Wherever "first" appears in a line of the listing, that line should be returned.

○ ○ ○

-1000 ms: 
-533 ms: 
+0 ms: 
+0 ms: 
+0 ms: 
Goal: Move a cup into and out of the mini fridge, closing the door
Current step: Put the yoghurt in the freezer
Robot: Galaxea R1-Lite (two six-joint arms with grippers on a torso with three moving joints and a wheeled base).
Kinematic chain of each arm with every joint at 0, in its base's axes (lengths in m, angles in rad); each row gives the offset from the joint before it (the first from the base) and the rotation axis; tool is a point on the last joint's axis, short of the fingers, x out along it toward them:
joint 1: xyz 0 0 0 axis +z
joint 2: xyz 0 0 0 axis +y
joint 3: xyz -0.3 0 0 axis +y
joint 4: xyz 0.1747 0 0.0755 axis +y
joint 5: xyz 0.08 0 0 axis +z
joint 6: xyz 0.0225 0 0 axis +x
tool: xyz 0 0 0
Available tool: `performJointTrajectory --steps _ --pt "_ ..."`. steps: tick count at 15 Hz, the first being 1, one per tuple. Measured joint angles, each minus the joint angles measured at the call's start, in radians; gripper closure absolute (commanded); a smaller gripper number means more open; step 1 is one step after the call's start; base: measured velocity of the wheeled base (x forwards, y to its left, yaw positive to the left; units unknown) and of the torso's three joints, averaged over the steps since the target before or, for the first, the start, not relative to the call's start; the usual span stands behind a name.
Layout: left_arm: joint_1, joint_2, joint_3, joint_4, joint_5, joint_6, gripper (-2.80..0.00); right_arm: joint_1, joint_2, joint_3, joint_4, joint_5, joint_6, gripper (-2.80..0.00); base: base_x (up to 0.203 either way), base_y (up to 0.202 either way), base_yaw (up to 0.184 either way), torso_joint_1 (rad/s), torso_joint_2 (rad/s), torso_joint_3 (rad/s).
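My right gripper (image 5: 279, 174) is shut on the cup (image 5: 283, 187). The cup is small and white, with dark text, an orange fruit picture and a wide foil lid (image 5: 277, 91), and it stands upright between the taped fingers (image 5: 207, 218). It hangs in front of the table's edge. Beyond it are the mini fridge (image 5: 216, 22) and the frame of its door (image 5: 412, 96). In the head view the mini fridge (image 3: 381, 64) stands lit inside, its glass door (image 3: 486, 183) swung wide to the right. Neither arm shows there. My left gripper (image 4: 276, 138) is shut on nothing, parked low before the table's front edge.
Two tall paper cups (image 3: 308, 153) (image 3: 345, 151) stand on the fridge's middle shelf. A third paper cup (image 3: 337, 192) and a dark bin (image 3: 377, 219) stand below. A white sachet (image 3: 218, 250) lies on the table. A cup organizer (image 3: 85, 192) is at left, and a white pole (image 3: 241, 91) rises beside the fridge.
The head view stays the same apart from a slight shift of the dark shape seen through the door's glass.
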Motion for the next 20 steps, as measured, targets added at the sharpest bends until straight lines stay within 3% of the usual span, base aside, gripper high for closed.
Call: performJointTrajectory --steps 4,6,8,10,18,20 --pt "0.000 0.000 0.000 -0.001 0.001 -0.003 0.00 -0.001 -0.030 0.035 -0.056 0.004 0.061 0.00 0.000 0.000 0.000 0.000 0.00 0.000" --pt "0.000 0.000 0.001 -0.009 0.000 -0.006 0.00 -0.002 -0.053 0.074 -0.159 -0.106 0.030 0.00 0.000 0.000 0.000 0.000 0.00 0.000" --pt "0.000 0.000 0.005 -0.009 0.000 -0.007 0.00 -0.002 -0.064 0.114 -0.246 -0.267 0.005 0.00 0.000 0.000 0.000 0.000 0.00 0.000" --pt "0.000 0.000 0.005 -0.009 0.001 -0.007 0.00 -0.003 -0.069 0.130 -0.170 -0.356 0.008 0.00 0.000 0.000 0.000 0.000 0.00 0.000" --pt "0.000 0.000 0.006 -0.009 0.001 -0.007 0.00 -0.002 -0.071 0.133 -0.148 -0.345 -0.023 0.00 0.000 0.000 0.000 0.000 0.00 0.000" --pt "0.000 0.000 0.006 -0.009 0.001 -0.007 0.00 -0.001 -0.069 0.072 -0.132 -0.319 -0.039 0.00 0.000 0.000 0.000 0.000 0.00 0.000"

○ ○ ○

▶ _Your solution_:
Kinematic chain of each arm with every joint at 0, in its base's axes (lengths in m, angles in rad); each row gives the offset from the joint before it (the first from the base) and the rotation axis; tool is a point on the last joint's axis, short of the fingers, x out along it toward them:
Available tool: `performJointTrajectory --steps _ --pt "_ ..."`. steps: tick count at 15 Hz, the first being 1, one per tuple. Measured joint angles, each minus the joint angles measured at the call's start, in radians; gripper closure absolute (commanded); a smaller gripper number means more open; step 1 is one step after the call's start; base: measured velocity of the wheeled base (x forwards, y to its left, yaw positive to the left; units unknown) and of the torso's three joints, averaged over the steps since the target before or, for the first, the start, not relative to the call's start; the usual span stands behind a name.

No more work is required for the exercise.